Concerned scientists say the sperm count of men in Western nations has dropped significantly since the 1970s, a change that may signify underlying public health issues. They described their findings in the journal Human Reproductive Update.

The international team of researchers analyzed data from 185 studies of semen samples collected from 1973 to 2011. The 42,935 donors hailed from 50 countries, which the scientists divided into two groups: "Western," including North America, Europe, Australia, and New Zealand; and "Other," including South America, Asia, and Africa.

At first glance, the results are both concerning and surprising.
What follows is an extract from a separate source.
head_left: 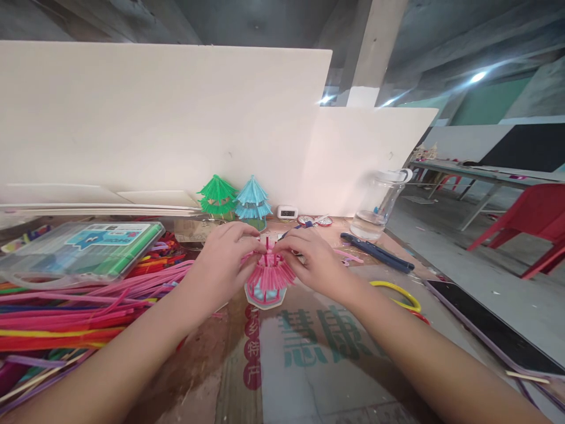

The last 40 years seem to have seen a slow but significant sperm slump among American and other Western men. The studies recorded an average annual decrease of 1.6 percent, yielding a total loss of 59.3 percent over the 38-year study period.

The same could not be said for men in the "Other" group, whose sperm count appeared to experience no significant change.

The authors of the current paper seem alarmed by their own findings.

"The fact that the decline is seen in Western countries strongly suggests that chemicals in commerce are playing a causal role in this trend," co-author Shanna Swan of the Icahn School of Medicine at Mount Sinai told New Scientist.

Swan and her colleagues did not look into any possible causes of the decrease but believe it could be a sign of overall declining health in the West.

"A decline in sperm count might be considered as a 'canary in the coal mine' for male health across the lifespan," they write. "Our report of a continuing and robust decline should, therefore, trigger research into its causes, aiming for prevention."

But before we all freak out, it's important to consider other elements that could be influencing these results. First, the sperm samples were not distributed evenly across all 50 nations. Only 16 percent of samples came from North America, and there were far fewer studies on the "Other" group overall; it's possible that sperm populations in South America, Asia, and Africa are experiencing the same slow decline.

Second, these studies measured sperm count—not sperm quality.

Third, and most importantly, even with the decrease, the global average sperm count remains within normal range. While a downturn means that more men's count may fall beneath ideal levels, we’re hardly facing a worldwide sperm shortage. Let's take this situation one drop at a time.